- **What you should do**
Repeat each line of the material word for word.

- **Material provided**
= = = =
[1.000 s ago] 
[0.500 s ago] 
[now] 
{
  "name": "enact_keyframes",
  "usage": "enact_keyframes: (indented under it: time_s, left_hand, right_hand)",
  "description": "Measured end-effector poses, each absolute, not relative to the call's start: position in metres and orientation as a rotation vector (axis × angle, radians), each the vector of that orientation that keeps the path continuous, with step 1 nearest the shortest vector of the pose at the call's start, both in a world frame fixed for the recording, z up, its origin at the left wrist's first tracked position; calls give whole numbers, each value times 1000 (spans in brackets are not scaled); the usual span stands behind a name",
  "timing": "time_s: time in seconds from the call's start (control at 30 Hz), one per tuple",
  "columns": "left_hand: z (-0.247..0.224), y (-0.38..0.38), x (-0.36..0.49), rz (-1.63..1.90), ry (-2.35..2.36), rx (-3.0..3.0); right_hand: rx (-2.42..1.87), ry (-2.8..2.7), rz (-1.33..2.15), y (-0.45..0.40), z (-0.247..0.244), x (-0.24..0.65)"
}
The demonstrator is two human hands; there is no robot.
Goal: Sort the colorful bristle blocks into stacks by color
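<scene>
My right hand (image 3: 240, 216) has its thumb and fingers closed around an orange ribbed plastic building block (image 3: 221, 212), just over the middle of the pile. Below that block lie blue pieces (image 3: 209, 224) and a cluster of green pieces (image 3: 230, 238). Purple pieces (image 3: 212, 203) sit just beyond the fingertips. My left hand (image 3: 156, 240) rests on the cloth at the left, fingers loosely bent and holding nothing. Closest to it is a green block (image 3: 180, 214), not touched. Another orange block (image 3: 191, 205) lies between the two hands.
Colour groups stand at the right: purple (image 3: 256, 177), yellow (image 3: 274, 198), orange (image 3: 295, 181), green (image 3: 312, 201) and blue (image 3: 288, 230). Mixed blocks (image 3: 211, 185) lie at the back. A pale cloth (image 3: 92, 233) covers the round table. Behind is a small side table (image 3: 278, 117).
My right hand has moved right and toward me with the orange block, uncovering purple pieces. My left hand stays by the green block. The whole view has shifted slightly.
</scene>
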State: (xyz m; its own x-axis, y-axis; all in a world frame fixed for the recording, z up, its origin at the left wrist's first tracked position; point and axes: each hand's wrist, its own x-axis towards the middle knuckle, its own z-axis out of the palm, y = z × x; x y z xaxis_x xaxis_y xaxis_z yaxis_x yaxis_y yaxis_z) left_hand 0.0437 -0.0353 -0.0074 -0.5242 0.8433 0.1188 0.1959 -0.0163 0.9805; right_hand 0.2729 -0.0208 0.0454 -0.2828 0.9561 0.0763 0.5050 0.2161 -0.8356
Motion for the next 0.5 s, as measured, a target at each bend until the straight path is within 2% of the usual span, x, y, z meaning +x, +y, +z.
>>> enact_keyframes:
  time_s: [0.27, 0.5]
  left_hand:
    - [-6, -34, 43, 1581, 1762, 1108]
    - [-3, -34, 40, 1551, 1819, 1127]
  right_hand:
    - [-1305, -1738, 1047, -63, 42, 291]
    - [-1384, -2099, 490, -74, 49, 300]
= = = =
- **Answer space**
[1.000 s ago] 
[0.500 s ago] 
[now] 
{
  "name": "enact_keyframes",
  "usage": "enact_keyframes: (indented under it: time_s, left_hand, right_hand)",
  "description": "Measured end-effector poses, each absolute, not relative to the call's start: position in metres and orientation as a rotation vector (axis × angle, radians), each the vector of that orientation that keeps the path continuous, with step 1 nearest the shortest vector of the pose at the call's start, both in a world frame fixed for the recording, z up, its origin at the left wrist's first tracked position; calls give whole numbers, each value times 1000 (spans in brackets are not scaled); the usual span stands behind a name",
  "timing": "time_s: time in seconds from the call's start (control at 30 Hz), one per tuple",
  "columns": "left_hand: z (-0.247..0.224), y (-0.38..0.38), x (-0.36..0.49), rz (-1.63..1.90), ry (-2.35..2.36), rx (-3.0..3.0); right_hand: rx (-2.42..1.87), ry (-2.8..2.7), rz (-1.33..2.15), y (-0.45..0.40), z (-0.247..0.244), x (-0.24..0.65)"
}
The demonstrator is two human hands; there is no robot.
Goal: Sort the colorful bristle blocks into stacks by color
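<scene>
My right hand (image 3: 240, 216) has its thumb and fingers closed around an orange ribbed plastic building block (image 3: 221, 212), just over the middle of the pile. Below that block lie blue pieces (image 3: 209, 224) and a cluster of green pieces (image 3: 230, 238). Purple pieces (image 3: 212, 203) sit just beyond the fingertips. My left hand (image 3: 156, 240) rests on the cloth at the left, fingers loosely bent and holding nothing. Closest to it is a green block (image 3: 180, 214), not touched. Another orange block (image 3: 191, 205) lies between the two hands.
Colour groups stand at the right: purple (image 3: 256, 177), yellow (image 3: 274, 198), orange (image 3: 295, 181), green (image 3: 312, 201) and blue (image 3: 288, 230). Mixed blocks (image 3: 211, 185) lie at the back. A pale cloth (image 3: 92, 233) covers the round table. Behind is a small side table (image 3: 278, 117).
My right hand has moved right and toward me with the orange block, uncovering purple pieces. My left hand stays by the green block. The whole view has shifted slightly.
</scene>
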State: (xyz m; its own x-axis, y-axis; all in a world frame fixed for the recording, z up, its origin at the left wrist's first tracked position; point and axes: each hand's wrist, its own x-axis towards the middle knuckle, its own z-axis out of the palm, y = z × x; x y z xaxis_x xaxis_y xaxis_z yaxis_x yaxis_y yaxis_z) left_hand 0.0437 -0.0353 -0.0074 -0.5242 0.8433 0.1188 0.1959 -0.0163 0.9805; right_hand 0.2729 -0.0208 0.0454 -0.2828 0.9561 0.0763 0.5050 0.2161 -0.8356
Motion for the next 0.5 s, as measured, a target at each bend until the straight path is within 2% of the usual span, x, y, z meaning +x, +y, +z.
>>> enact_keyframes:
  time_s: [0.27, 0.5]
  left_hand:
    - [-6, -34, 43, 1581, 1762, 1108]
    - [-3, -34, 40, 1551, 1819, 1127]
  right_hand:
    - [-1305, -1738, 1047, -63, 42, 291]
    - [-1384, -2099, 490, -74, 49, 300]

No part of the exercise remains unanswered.